First up, there's other destinations besides the US. From what I can tell, Europe, Canada, and Oceania are easier to get working Visas for than the US wink.png

 

Games companies often do hire from overseas because they're always on the lookout for talent, wherever that talent is. Generally you'll do some interviews over the phone or Skype, and then sometimes they'll do a final interview in person (if this is required, they'll likely pay for your flight there and back to do this).

 

If they want to hire you, they'll apply for your visa for you, as they'll likely be a "sponsor" of the visa.
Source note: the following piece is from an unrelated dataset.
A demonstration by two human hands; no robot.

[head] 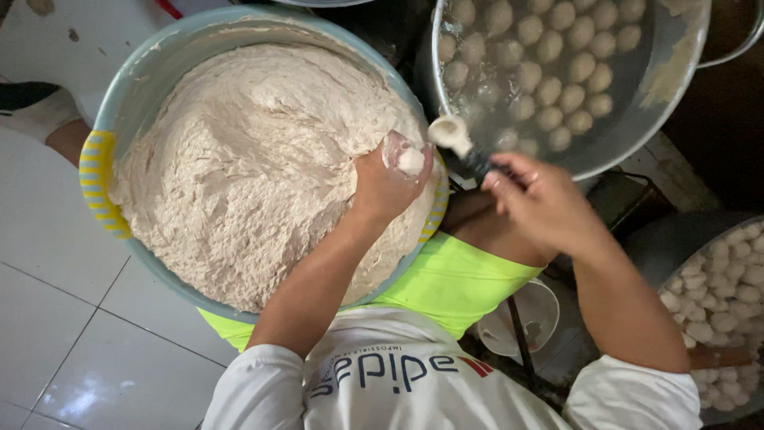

In some countries this isn't even required though! e.g. in some European countries you can just fly there without a visa and then visit the town hall to register yourself as a foreign worker at a skilled company, and you'll be granted permission to work.

 

If they're a big enough company, they'll also pay your relocation costs to move you to their country, and likely give you a temporary apartment to stay in until you find your own. If they're a smaller company, they will want you to pay for all these expenses yourself.

 

That said, hiring people from overseas is very expensive and much harder than hiring locals... Companies aren't likely to go through all this trouble for a fresh graduate, as they can likely get graduates from a local university without going through all this trouble.

As always, make sure you're working on games projects outside of your university work, so that you're not "just another graduate", but have something that will show off your skills.

Also, if you can get some experience at a local company first, that will be a big help (again, so that you're not "just another graduate", but have some experience).


Edited by Hodgman, 08 March 2013 - 08:18 AM.